The problem is, most scientists now believe dramatic action is necessary to prevent a climate catastrophe. They warn that unless humans can reduce greenhouse gas emissions by 70 percent, global warming could threaten the habitability of the earth. That's the inconvenient part of "An Inconvenient Truth." And when Gore's critics complain that such drastic reductions would require an assault on our way of life, they're telling the truth, too.
But what if Americans decided that such changes truly were necessary?

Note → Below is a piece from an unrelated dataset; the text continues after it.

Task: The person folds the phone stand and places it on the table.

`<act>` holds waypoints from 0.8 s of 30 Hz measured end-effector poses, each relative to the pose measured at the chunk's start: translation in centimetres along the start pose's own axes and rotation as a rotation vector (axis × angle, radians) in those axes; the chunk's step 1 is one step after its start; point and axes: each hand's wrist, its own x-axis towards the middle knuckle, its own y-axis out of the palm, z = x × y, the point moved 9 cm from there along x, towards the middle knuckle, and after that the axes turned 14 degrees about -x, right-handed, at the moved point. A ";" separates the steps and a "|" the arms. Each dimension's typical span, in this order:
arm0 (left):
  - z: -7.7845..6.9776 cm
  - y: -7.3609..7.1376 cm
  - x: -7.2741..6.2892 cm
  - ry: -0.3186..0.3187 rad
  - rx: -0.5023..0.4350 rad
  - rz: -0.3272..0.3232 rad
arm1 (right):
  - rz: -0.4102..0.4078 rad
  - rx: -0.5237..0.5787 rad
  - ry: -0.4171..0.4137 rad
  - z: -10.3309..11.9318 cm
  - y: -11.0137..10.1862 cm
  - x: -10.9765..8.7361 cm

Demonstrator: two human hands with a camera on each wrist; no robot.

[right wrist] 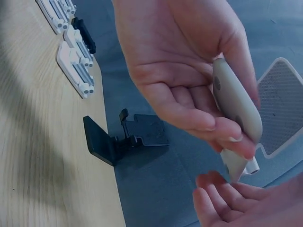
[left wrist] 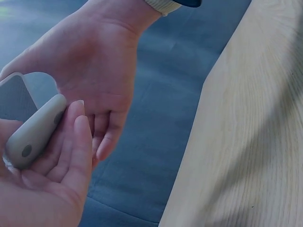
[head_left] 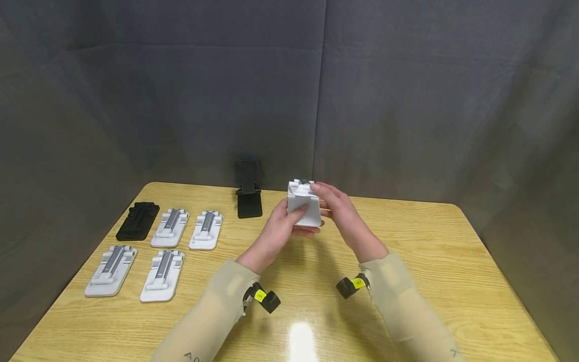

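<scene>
A white folding phone stand (head_left: pixel 308 213) is held above the table. My left hand (head_left: pixel 277 229) grips it, thumb on its face and fingers beneath. In the left wrist view, the rounded end of the stand (left wrist: pixel 37 130) rests in my left hand (left wrist: pixel 47 198). My right hand (head_left: pixel 341 213) is at the stand's right, a fingertip touching the hinged upper part, the other fingers loosely bent below. The right wrist view shows the stand's edge (right wrist: pixel 239 104) in my left hand (right wrist: pixel 180 66), with a plate (right wrist: pixel 281 109) swung out; my right hand (right wrist: pixel 236 198) is beneath.
Several folded white phone stands (head_left: pixel 162 276) and one folded black stand (head_left: pixel 137 221) lie at the table's left. An unfolded black phone stand (head_left: pixel 249 203) stands at the back edge. Dark curtains (head_left: pixel 407 100) hang behind the wooden table (head_left: pixel 429 241).
</scene>
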 end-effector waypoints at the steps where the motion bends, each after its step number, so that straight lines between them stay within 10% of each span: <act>1: -0.1 0.0 0.0 0.000 -0.008 -0.002 | 0.011 0.003 0.000 -0.1 0.1 0.0; 24: -0.3 -0.6 0.0 -0.012 -0.083 -0.014 | 0.053 -0.011 0.015 -0.8 0.9 0.0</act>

If our get-serious rhetoric on climate change were to be more than a new form of low-carbon emissions, we would have to change not only the way we live and the way we drive, but the way we think about political issues. And not only the politics of energy and the environment. If the scientists are right about an apocalyptic future of floods, droughts, dead coral reefs, rising sea levels and advancing deserts, global warming is an existential threat that should affect our approach to just about every issue. To take it seriously, we would have to change the way we think about transportation, agriculture, development, water resources, natural disasters, foreign relations and more.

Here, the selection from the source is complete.